I'm banning that stupid birthday cake for the time being so Leon and Noel can just grow up alone and LIKE it! Leon's only witness is Orion, who laughs at his insta-puberty. What a sweet child.



And Noel's only birthday guest is the complete joke of self-worth he has. Thanks to this he now has a whopping zero aspiration points saved up. O_O



Leon: Hey Noel! Happy bir--
Noel: SHUT UP AND TASTE MY IMPOTENT PUBERTY RAGE.



Leon: Baaaaaawwwwwwwwwwwww!
Noel: Whistle whistle!
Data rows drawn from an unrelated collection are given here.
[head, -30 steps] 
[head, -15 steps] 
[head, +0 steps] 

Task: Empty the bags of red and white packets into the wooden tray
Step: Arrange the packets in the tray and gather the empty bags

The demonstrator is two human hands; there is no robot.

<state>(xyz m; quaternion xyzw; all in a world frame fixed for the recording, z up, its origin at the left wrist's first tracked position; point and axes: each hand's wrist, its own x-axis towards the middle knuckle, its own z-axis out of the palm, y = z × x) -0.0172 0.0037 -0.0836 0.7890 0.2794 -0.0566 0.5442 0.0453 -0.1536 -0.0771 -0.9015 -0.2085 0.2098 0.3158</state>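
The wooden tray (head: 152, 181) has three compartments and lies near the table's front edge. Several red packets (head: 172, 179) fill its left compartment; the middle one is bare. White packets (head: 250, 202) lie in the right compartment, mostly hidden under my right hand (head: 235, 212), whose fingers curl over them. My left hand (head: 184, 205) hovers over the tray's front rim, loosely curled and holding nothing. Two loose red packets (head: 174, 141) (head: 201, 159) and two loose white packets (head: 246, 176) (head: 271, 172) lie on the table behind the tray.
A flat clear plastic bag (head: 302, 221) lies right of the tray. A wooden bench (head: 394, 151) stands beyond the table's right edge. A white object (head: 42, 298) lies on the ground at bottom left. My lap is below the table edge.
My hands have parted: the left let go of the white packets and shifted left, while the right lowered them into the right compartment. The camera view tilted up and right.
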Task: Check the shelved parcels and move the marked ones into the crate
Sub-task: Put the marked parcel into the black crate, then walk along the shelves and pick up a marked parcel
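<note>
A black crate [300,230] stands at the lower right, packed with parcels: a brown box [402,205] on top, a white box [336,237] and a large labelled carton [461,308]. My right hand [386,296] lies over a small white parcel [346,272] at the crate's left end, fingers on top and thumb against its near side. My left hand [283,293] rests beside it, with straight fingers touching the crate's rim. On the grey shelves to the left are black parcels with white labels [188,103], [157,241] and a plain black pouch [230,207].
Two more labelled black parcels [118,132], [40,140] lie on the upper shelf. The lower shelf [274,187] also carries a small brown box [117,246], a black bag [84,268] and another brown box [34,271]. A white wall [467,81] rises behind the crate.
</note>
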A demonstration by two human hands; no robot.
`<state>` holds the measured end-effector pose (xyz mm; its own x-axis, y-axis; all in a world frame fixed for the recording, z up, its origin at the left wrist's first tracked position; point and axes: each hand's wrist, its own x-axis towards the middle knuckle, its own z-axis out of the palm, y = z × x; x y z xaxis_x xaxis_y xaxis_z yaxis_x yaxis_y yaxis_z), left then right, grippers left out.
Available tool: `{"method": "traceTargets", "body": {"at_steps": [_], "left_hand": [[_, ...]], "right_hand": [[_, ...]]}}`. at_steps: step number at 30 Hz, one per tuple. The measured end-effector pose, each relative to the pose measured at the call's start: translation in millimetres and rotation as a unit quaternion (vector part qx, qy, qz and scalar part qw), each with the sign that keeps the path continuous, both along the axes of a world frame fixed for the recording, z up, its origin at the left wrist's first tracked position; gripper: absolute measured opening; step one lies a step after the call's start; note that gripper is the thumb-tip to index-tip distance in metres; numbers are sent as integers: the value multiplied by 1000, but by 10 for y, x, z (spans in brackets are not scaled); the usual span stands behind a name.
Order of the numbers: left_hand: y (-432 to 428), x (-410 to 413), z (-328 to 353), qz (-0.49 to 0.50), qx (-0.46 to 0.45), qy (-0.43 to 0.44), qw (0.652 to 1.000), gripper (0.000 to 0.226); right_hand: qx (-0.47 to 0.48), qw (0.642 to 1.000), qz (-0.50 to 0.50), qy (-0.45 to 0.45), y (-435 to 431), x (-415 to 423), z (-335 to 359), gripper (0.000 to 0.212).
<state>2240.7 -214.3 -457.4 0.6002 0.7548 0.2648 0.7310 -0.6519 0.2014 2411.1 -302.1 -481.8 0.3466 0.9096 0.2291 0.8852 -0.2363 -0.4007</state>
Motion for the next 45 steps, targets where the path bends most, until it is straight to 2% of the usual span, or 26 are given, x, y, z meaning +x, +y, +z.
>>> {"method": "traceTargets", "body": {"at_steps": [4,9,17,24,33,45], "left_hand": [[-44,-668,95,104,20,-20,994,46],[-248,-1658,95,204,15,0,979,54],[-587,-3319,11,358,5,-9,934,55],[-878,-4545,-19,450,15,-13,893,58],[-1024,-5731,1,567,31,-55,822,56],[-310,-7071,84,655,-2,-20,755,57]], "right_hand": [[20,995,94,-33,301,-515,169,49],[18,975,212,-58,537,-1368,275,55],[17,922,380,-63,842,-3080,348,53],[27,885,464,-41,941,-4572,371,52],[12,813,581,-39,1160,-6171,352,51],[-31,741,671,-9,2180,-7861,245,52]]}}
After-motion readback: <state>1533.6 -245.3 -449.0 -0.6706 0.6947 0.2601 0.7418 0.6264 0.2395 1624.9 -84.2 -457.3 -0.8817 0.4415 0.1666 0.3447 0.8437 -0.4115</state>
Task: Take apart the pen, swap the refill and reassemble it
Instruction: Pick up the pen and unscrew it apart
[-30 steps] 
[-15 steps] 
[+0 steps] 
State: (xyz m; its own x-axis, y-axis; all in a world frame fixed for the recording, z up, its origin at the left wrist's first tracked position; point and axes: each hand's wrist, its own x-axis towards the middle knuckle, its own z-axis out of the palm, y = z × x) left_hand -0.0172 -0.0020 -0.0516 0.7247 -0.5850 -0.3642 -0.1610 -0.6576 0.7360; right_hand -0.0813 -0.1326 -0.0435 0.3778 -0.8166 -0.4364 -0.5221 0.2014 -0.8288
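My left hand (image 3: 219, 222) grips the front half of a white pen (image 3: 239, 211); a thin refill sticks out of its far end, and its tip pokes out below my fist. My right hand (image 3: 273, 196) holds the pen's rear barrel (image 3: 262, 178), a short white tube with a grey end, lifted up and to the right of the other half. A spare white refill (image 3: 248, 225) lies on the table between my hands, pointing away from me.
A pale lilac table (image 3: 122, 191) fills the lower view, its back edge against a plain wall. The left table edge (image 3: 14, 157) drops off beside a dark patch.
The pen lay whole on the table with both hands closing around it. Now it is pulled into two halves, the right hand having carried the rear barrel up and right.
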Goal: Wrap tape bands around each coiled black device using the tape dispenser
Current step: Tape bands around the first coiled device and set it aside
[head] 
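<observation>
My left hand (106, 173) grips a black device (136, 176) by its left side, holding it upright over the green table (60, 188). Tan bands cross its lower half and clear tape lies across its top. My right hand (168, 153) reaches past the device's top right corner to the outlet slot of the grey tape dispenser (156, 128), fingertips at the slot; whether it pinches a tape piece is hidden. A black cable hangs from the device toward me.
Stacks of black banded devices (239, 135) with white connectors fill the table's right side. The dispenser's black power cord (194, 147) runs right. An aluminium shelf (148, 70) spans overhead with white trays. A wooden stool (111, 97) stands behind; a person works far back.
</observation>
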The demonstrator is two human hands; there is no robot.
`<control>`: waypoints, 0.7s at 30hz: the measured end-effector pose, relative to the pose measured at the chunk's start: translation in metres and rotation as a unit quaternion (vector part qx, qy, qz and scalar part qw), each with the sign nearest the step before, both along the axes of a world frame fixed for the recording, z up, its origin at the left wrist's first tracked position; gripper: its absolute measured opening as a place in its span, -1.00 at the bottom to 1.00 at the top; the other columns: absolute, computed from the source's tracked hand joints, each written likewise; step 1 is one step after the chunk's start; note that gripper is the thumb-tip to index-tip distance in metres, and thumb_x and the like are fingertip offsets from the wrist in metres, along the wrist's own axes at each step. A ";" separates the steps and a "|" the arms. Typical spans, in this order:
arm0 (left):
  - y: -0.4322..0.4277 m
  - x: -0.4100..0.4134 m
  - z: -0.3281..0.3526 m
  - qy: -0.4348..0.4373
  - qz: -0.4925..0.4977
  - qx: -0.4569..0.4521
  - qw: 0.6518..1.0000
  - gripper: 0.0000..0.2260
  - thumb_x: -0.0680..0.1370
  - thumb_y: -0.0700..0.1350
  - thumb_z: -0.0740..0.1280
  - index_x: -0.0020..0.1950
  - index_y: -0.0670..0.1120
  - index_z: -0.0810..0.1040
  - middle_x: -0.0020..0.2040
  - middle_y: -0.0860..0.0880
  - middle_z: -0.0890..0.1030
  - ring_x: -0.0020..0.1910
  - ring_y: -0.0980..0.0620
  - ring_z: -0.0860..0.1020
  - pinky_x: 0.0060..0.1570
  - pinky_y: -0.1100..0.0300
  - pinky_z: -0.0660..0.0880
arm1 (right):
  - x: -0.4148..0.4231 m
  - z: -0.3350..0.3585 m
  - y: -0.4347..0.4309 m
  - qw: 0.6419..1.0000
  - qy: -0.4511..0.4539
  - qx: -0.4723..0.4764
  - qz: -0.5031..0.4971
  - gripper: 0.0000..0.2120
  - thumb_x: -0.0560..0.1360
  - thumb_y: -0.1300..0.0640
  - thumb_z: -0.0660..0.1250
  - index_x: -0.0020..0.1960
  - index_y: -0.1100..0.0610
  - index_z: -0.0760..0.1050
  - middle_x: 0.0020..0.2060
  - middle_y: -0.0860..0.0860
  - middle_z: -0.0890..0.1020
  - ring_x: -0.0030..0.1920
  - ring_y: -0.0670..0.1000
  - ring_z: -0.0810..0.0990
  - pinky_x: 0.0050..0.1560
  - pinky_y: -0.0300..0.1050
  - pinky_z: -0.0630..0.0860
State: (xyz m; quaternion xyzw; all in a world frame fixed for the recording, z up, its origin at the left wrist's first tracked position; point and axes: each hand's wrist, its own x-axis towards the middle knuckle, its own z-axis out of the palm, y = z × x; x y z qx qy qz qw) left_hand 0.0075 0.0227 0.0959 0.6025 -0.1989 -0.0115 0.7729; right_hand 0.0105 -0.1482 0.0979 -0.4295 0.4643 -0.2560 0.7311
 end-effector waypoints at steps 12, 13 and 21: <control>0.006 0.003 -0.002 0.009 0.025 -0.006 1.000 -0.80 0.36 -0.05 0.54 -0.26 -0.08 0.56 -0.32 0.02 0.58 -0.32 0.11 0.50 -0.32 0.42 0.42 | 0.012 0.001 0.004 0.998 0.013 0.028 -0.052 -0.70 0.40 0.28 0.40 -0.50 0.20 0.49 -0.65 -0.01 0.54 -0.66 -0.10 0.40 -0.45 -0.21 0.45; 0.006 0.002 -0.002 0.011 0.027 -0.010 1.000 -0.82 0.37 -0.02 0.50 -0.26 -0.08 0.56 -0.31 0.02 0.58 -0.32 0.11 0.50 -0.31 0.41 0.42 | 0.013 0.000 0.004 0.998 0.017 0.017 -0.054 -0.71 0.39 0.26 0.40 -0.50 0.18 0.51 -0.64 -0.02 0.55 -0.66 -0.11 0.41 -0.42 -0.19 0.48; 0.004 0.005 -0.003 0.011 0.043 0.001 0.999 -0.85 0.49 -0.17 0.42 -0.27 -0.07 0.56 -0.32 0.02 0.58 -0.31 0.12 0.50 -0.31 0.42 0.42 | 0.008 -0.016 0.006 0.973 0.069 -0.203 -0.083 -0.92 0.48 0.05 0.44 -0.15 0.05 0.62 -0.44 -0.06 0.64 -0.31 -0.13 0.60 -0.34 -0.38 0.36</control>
Nothing happened here!
That's a fifty point penalty for fighting, but I'm giving ten points back for pretending like you're innocent!



Excuse me lady, why the hell are you randomly mad?



Leon: *starestarestarestare*
oh well that might explain a lot



Joseph: WOOP WOOP MANTIES ALERT
These two love to eat at the dinner table half-naked. YOU GUYS ARE BEEFY AND CHESTY. I GET IT.



Okay Liam, I have bad news...



...some of your ballet fans have shown up outside the house and I can't get them to leave. Can you kick them out for me?
Grim Reaper: HA! Nice try.



Oh, I'm sorry, Noel. Is your grandfather's death inconveniencing you??



Pavo: N-N-NOOOOOOOOOOO!
This was pretty much me the whole time. I hate hate HATE having to let my heirs go! D:



Bye Liam, you ass-kicking, ballet-dancing, bigamy-flaunting, fork-stabbing, marriage-ruining bastard. You were just too good for this world!



Noel: I wonder what's for dinner.
Pluto: LOL BYE GRANDPA!
Liam: THANKS FOR NOT GIVING A SHIT, LATERS



Oh my god, this money is definitely easing my pain. Liam left the family almost THIRTY THOUSAND DOLLARS when he died. I LOVE YOU LIAM!



Look Georgia, Liam became the ballerina you always wanted to be but failed miserably at!
Georgia: *dgafs*



Indra's finally home and she brought... Candace with her?



Indra: To celebrate Liam finally shuffling off to the depths of hell, I'm throwing a party. I even brought my own entertainment!
Candace: Oh, I am DONE being the butt of all your crappy clown jokes. Don't think I won't eat your brains.



Well, that's great and all, but now that Liam's dead, can you finally stop spite-sexing Frey? It's really creepy.
Indra: Nah, I think I'll just regular-sex him from now on.
WHY. WHY ARE YOU DOING THIS TO ME.



Indra: THIS IS. THE BEST DAY. OF MY LIIIIIIIFE!



Candace: This gig isn't so bad. At least they have a hot tub.
Don't you know what she was just doing in that thing?! You know what, that's it. Update's over! Everyone go home! Hot tub's closed!

-------------------------------------------

I keep reading TS4 news and... and I'm actually getting EXCITED! God help me. I really don't want to give money to EA for sims shit anymore (especially since every iteration becomes Spending $400 On Expansion Packs: The Game) but I also want to play something other than TS2 and TS3 never really got a hold of me. Thankfully it's still a year before we even see the release so that's plenty of time to talk myself into/out of buying it!